Activity: Below are the entries to work from; restate word for word the portion that opens with the line containing "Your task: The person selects" and closes with the line containing "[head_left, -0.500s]", keeping both.

Data:

——

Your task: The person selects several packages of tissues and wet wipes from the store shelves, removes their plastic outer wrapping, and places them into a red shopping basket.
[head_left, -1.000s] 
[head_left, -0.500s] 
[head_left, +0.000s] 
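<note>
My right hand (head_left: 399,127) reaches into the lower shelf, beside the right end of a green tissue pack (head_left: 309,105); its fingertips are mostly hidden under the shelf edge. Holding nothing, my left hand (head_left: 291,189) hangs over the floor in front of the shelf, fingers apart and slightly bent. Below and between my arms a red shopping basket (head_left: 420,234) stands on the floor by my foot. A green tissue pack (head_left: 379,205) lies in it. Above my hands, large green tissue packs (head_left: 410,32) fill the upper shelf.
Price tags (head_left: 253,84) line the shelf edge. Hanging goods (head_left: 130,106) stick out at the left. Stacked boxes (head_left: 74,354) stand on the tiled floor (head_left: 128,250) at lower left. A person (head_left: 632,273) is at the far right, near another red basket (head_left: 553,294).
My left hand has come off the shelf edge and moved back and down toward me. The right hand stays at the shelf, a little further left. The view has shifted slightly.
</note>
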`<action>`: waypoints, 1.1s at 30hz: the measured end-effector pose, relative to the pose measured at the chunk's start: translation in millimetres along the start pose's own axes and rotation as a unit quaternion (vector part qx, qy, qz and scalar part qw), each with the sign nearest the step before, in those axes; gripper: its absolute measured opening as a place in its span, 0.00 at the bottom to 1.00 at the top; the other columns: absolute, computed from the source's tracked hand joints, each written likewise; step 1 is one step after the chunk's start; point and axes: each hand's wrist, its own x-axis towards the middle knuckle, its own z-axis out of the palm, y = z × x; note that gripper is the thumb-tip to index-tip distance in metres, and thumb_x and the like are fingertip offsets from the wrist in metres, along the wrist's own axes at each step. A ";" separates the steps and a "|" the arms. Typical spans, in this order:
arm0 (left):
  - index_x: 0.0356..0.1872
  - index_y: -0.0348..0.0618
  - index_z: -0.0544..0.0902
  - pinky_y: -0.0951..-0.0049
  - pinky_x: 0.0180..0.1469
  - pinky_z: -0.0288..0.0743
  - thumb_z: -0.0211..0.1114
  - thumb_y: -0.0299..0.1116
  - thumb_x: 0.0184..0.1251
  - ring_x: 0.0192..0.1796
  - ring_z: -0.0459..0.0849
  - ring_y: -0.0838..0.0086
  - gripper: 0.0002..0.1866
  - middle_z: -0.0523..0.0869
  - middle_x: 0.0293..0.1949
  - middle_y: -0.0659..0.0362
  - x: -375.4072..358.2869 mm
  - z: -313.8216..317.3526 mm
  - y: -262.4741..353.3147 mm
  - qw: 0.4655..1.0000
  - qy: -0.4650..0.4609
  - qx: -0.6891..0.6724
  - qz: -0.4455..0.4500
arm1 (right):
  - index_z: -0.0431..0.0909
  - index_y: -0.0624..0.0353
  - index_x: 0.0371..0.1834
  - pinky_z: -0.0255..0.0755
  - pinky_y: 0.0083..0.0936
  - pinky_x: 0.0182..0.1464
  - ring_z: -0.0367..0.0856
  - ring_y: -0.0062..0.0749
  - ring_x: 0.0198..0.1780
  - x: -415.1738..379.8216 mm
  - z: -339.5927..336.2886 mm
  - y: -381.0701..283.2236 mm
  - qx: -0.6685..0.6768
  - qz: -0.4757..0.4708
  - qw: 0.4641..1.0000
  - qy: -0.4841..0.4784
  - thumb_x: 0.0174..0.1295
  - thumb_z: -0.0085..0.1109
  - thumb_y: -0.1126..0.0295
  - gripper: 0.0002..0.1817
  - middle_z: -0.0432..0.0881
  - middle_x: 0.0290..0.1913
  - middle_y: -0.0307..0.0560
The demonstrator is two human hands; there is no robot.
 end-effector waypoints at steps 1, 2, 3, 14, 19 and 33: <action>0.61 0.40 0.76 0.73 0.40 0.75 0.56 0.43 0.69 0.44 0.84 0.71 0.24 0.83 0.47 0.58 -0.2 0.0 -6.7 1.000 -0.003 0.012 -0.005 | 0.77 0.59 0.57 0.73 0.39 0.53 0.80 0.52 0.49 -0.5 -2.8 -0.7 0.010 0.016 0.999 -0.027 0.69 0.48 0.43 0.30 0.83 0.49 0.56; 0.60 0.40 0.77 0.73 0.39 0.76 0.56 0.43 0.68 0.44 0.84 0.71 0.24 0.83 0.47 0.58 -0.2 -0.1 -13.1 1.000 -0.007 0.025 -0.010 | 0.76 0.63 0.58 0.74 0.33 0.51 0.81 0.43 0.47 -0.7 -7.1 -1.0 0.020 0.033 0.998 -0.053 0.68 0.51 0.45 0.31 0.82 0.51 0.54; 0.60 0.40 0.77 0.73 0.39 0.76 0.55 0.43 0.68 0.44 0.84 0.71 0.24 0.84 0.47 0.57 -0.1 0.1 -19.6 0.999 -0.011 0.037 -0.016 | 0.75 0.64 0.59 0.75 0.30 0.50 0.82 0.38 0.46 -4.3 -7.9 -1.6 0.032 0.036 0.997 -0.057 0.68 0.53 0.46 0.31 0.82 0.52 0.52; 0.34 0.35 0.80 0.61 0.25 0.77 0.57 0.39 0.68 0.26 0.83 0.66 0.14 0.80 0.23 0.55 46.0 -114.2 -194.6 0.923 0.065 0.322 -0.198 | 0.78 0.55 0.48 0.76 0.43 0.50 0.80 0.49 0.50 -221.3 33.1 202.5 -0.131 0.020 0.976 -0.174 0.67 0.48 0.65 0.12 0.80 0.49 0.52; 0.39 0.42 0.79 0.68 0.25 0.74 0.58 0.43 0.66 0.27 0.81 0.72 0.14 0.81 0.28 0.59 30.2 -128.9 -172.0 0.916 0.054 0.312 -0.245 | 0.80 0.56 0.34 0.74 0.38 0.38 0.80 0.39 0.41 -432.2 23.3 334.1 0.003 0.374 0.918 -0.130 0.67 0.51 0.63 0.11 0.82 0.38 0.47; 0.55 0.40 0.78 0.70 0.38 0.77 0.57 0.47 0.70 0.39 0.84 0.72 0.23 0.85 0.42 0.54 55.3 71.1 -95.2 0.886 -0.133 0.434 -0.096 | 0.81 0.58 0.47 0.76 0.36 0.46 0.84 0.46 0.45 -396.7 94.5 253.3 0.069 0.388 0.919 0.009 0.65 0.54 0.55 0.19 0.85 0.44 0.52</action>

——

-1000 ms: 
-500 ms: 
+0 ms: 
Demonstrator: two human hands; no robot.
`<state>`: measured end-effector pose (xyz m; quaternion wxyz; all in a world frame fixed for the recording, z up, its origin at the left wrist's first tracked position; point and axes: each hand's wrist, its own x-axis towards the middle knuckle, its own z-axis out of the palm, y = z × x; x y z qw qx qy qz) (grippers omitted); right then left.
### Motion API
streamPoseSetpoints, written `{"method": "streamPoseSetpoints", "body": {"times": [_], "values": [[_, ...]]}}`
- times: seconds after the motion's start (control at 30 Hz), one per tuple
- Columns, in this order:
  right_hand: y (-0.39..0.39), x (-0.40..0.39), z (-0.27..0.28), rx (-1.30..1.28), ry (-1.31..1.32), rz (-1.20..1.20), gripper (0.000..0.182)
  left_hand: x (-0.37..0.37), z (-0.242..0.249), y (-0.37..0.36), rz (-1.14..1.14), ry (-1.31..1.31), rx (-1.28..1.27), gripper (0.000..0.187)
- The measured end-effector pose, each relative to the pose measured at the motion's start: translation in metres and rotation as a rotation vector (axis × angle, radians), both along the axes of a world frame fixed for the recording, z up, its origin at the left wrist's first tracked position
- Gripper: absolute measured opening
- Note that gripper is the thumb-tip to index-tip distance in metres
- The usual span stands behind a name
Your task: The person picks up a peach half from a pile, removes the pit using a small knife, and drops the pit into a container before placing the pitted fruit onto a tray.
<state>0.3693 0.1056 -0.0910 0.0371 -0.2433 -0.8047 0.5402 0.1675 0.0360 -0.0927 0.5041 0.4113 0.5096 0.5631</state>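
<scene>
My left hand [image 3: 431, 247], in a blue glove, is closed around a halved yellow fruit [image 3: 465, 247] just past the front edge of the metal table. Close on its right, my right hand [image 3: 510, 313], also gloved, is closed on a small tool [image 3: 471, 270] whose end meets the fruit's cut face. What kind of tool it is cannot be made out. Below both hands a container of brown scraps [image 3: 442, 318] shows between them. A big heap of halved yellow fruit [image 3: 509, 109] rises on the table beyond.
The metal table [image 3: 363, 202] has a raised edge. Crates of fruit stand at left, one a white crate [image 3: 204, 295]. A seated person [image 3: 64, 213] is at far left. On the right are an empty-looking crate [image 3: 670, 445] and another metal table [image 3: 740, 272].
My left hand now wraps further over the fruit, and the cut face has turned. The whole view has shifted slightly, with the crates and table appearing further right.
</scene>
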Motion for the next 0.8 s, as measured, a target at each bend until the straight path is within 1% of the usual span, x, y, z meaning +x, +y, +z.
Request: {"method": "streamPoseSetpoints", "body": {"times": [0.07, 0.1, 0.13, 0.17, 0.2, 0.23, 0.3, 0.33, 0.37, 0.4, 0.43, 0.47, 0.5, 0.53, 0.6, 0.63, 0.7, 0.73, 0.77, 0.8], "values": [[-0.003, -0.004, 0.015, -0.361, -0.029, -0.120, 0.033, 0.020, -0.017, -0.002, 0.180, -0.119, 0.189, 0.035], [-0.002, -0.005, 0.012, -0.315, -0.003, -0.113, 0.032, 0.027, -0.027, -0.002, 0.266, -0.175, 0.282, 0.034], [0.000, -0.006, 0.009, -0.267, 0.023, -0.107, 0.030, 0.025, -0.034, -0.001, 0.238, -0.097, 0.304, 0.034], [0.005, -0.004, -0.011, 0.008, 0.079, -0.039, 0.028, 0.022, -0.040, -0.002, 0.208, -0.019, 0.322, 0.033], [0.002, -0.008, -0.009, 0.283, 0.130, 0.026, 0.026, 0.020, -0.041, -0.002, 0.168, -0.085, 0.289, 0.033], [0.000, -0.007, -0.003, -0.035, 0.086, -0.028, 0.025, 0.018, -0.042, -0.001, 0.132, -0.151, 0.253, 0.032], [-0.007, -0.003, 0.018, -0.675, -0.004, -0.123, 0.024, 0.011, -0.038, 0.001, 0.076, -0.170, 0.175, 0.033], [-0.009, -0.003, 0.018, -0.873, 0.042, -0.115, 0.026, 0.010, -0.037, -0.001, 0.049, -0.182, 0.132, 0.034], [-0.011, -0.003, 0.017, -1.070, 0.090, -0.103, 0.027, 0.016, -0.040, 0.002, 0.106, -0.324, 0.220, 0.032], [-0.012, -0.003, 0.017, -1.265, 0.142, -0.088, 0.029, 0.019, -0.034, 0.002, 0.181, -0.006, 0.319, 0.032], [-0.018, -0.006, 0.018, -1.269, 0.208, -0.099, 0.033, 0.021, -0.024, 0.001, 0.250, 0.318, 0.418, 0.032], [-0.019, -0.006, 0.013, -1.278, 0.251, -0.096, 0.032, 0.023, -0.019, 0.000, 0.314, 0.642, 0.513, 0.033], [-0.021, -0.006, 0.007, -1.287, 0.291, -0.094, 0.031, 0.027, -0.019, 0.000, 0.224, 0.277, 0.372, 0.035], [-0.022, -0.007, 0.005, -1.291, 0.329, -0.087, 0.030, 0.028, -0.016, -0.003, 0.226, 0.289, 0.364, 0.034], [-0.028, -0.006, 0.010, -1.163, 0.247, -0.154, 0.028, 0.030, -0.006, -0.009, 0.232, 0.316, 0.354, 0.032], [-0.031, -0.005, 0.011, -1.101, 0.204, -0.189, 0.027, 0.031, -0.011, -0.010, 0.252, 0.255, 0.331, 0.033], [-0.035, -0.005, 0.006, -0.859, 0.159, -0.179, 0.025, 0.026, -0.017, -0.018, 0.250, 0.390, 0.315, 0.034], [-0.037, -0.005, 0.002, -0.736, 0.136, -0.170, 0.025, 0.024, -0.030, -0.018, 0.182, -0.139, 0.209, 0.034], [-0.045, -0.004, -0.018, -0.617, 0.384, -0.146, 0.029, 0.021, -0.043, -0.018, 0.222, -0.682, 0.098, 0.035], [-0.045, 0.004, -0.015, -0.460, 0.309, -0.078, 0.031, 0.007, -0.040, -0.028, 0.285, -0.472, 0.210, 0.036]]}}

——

Exercise answer:
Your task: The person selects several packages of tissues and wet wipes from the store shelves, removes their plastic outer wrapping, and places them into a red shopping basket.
[head_left, -1.000s] 
[head_left, -0.500s] 

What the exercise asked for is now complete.